- AIM OF THE TASK -
Leave out the pictures and output the data verbatim.

- COLLECTED DATA -
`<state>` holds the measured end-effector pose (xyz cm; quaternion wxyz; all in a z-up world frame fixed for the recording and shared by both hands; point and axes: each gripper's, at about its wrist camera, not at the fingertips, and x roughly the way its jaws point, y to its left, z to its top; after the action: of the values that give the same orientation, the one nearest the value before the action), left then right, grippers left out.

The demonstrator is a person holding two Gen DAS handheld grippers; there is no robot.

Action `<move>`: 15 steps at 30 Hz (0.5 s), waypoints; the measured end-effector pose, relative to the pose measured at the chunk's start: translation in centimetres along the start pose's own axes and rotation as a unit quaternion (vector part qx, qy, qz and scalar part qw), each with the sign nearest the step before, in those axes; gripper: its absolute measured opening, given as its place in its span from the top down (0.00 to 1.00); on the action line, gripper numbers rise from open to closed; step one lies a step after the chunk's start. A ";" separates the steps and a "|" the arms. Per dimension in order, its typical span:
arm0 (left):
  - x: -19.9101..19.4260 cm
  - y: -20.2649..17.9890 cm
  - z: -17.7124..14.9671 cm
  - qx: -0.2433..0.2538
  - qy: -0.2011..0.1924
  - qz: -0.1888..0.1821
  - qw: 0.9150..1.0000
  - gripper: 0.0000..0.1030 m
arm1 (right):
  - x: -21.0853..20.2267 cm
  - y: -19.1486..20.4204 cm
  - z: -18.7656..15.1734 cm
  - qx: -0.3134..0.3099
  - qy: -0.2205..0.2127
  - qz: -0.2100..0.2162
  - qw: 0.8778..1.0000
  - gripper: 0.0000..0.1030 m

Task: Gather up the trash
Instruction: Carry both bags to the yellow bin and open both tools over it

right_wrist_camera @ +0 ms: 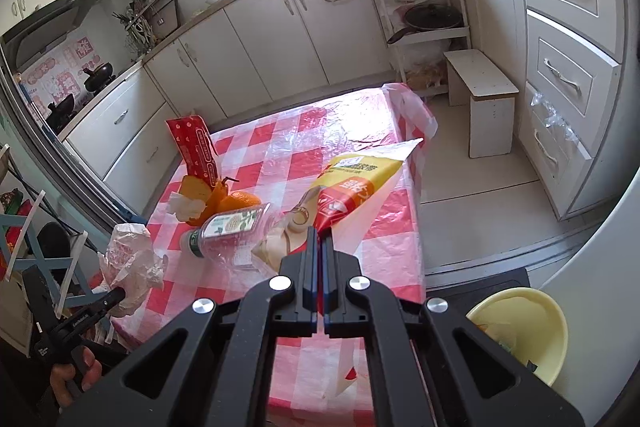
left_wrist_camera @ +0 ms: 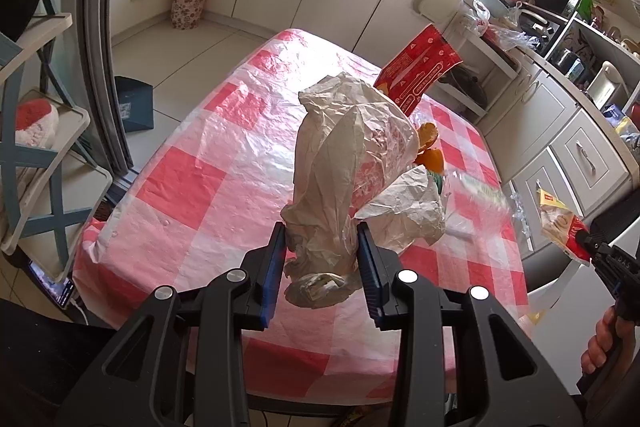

- WRITTEN RESPONSE -
`<state>` holds the measured end-effector pose (xyz cm; quaternion wxyz; all in a z-up world frame fixed for the recording and shared by both hands; point and axes: each gripper's, at about its wrist camera, not at the fingertips, and x roughly the way its jaws point, y to its left, z to its top; after the action: of the values that give the same orientation, the one nearest the value before the action), left then right, grippers left out.

The demonstrator is a person holding two Gen DAS handheld grippers; there is no robot.

Action `<move>`: 15 steps at 30 Hz (0.5 s), waypoints; the measured end-effector pose, relative to the pose measured at the chunk's start: translation in centimetres along the start pose's own axes and rotation as a unit quaternion (vector part qx, qy, qz and scalar part qw), each with the sign nearest the step before, in those axes; gripper: its absolute measured opening, given as its place in its span from the top down (0.00 to 1.00); on the action line, gripper numbers rise from open to closed; step one lies a step after the chunk's start. A ";" separates the steps and a "|" the arms. Per dimension in order, its typical span:
arm0 (left):
  - x: -19.9101..19.4260 cm
  - y: -20.2649..17.9890 cm
  - z: -17.7124..14.9671 cm
  - qx: -0.2433..0.2538
  - qy: -0.2011..0.1924
  - qz: -0.1888..0.1821
  - qw: 0.9150..1.0000
  - gripper: 0.0000..0.1030 m
arm1 (right):
  - x: -21.0853..20.2267 cm
  - y: -19.1486..20.4204 cm
  - z: -18.7656..15.1734 cm
  - qx: -0.3134..0.3099
  - qy: -0.2205..0.2127
  - qz: -0.2100..0.2162
  - qw: 0.8778..1.0000
  - gripper: 0.0000..0.1030 m

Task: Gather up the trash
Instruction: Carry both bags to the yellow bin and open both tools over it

right_wrist_camera @ +0 ms: 
left_wrist_camera @ +0 ms: 

Nothing else belongs in the answer.